I know last quarter I had major guilt because I put "Shrek" on repeat for my two-year-old so I could finish three different papers during finals week (it was raining all week). I think he watched it four times one day : (OMG, its hard to even put that in writing!!!). I'm usually pretty good about getting him outside and doing lots of "learning" activities and I was sure I was letting his brain rot while I did my school work. But after finals, we went back to our normal routine and he doesn't seem brain damaged from so much TV time.

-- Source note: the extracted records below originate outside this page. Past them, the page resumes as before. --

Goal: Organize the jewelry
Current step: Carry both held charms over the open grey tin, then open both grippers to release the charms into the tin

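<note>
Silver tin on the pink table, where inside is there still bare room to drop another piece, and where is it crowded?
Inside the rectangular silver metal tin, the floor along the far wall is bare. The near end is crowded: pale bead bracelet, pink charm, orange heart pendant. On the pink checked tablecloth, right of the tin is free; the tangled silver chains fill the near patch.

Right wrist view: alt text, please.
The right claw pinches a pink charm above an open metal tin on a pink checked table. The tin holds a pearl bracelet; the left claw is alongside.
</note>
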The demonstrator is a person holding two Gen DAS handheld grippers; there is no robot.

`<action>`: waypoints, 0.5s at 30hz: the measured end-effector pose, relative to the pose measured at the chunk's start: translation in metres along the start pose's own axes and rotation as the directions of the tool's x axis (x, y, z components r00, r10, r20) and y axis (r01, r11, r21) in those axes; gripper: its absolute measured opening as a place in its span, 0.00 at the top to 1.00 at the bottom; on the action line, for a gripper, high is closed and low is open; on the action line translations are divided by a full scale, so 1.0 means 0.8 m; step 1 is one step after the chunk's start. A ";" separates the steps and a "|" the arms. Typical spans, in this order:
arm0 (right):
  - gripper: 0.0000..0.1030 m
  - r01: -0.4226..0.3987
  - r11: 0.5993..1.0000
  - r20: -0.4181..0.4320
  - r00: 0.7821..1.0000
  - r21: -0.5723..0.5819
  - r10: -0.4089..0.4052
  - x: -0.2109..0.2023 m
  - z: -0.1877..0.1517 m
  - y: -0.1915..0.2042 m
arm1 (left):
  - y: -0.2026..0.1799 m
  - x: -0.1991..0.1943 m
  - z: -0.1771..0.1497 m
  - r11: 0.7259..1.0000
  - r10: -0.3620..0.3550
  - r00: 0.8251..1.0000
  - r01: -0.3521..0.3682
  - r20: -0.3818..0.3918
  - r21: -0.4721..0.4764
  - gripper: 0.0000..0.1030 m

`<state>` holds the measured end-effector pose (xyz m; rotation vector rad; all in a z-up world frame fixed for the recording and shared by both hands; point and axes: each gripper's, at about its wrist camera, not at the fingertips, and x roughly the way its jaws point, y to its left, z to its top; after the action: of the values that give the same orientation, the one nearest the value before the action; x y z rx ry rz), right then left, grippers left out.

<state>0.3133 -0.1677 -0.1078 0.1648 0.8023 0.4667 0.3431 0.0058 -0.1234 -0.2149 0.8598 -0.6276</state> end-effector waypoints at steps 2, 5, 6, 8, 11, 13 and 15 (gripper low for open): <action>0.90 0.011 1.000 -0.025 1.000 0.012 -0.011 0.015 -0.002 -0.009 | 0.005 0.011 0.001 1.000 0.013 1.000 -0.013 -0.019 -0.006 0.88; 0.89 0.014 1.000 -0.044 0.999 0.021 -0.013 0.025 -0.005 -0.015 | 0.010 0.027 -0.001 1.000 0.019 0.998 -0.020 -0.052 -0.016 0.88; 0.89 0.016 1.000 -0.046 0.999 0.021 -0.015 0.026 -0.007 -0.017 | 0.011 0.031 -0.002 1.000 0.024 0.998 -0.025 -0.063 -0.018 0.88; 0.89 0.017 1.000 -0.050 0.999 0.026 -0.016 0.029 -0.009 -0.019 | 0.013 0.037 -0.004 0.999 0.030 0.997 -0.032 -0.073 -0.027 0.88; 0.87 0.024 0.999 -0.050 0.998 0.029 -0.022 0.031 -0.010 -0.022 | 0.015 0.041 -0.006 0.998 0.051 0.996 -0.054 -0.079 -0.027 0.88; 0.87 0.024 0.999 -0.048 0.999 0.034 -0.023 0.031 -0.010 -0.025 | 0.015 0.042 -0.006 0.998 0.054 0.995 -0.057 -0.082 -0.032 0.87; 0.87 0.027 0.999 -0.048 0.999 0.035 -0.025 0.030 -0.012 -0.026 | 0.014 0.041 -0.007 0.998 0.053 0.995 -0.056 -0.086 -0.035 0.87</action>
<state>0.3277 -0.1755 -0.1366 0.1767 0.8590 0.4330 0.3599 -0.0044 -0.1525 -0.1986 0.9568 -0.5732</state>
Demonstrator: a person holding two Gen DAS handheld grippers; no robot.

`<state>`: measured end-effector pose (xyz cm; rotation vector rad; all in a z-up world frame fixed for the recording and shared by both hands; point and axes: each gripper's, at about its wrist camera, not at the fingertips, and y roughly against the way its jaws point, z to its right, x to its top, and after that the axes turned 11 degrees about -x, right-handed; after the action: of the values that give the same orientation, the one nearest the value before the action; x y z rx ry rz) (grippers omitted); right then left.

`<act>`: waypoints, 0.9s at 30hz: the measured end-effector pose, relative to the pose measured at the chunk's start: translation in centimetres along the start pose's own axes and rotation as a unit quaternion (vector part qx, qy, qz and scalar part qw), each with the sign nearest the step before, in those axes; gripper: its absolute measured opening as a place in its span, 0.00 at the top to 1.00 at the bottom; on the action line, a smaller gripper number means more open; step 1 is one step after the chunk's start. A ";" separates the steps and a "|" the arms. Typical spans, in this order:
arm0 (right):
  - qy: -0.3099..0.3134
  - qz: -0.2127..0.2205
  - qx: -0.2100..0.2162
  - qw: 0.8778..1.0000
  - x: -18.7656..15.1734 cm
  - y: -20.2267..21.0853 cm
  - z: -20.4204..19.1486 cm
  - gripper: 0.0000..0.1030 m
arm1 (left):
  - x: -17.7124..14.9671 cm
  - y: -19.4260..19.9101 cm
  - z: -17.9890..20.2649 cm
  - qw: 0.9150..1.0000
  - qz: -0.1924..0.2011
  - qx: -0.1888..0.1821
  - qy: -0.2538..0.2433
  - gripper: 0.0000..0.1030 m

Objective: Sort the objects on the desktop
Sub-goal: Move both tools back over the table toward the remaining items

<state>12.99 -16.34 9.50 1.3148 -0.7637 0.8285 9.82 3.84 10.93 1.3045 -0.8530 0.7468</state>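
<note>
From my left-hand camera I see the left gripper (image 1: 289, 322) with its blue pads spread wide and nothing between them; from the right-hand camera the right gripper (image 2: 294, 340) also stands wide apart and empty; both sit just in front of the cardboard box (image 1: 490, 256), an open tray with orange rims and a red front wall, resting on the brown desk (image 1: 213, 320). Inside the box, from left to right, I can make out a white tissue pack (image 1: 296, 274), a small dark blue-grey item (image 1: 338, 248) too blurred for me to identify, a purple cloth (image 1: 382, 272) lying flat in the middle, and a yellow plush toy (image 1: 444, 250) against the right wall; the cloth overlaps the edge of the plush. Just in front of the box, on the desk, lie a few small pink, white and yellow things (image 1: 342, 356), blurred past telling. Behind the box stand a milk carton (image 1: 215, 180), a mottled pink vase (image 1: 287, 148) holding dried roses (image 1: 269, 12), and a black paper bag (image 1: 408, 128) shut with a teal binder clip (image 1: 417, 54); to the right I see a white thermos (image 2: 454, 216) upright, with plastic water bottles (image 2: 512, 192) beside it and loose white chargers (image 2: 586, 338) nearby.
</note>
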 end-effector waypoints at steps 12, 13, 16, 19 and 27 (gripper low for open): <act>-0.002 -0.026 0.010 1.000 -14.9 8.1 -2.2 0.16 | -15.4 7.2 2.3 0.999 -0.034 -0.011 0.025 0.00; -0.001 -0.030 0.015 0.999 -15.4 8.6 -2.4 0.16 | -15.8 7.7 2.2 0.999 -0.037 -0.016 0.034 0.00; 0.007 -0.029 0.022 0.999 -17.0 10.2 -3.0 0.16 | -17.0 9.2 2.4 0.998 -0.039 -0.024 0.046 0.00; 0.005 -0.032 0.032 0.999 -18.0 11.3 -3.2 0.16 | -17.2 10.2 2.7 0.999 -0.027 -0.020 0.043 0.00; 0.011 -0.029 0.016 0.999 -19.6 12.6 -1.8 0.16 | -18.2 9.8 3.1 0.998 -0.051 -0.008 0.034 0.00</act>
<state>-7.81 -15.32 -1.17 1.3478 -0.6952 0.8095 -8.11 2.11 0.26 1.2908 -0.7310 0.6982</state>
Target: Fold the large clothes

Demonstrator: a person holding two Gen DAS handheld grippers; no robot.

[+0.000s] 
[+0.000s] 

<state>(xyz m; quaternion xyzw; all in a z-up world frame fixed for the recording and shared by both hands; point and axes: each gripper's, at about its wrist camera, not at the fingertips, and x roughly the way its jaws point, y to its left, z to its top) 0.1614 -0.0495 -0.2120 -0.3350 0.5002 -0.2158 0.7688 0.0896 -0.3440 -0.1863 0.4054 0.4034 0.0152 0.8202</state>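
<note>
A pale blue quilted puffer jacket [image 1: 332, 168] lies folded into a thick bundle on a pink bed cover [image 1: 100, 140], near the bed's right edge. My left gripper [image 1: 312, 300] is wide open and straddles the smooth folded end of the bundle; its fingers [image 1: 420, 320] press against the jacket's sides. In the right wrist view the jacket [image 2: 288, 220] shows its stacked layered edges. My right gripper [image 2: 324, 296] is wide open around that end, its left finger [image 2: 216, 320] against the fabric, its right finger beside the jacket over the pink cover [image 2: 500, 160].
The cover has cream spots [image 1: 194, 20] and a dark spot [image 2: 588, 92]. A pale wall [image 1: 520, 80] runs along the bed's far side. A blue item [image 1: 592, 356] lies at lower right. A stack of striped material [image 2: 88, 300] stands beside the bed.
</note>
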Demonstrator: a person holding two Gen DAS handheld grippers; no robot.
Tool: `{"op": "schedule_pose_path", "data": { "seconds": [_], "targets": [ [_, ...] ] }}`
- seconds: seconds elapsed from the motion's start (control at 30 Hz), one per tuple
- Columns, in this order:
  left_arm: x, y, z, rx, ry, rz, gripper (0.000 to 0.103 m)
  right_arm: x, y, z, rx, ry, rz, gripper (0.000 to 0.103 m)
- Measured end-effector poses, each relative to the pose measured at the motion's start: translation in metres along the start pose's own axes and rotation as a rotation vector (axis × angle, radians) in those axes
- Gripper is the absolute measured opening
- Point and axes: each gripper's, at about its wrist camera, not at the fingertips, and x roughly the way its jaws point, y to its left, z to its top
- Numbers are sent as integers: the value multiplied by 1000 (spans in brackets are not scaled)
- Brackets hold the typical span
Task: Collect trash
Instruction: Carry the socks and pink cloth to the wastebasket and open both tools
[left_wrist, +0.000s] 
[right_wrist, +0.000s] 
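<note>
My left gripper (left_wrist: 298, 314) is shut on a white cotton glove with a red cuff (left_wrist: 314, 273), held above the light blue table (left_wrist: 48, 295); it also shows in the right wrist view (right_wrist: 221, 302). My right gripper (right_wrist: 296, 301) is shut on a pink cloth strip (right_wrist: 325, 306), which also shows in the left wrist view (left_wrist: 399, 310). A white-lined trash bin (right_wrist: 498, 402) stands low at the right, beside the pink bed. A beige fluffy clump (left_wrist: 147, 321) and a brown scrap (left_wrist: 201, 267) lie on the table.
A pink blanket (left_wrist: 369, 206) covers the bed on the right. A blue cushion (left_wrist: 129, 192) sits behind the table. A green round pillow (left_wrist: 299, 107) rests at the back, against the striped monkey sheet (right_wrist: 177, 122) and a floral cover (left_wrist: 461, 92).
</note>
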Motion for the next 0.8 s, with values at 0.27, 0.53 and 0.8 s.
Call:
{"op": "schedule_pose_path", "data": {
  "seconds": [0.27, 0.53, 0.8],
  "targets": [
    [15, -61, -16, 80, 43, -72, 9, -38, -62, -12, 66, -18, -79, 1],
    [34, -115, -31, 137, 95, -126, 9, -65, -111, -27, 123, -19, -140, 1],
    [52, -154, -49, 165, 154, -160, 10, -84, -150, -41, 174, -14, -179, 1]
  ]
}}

Now with an infant as well, I'm having to be more creative with my work time. With the days getting shorter, I've started getting them to bed by 7pm, that way I have plenty of time to get work done. The only thing I have to do during the day is answer phone calls, and I usually put the baby in her bouncy seat when I get a call, since they are usually only a few minutes long. It cracks me up that I answer in my pj's but have a professional greeting ... if only my clients knew!!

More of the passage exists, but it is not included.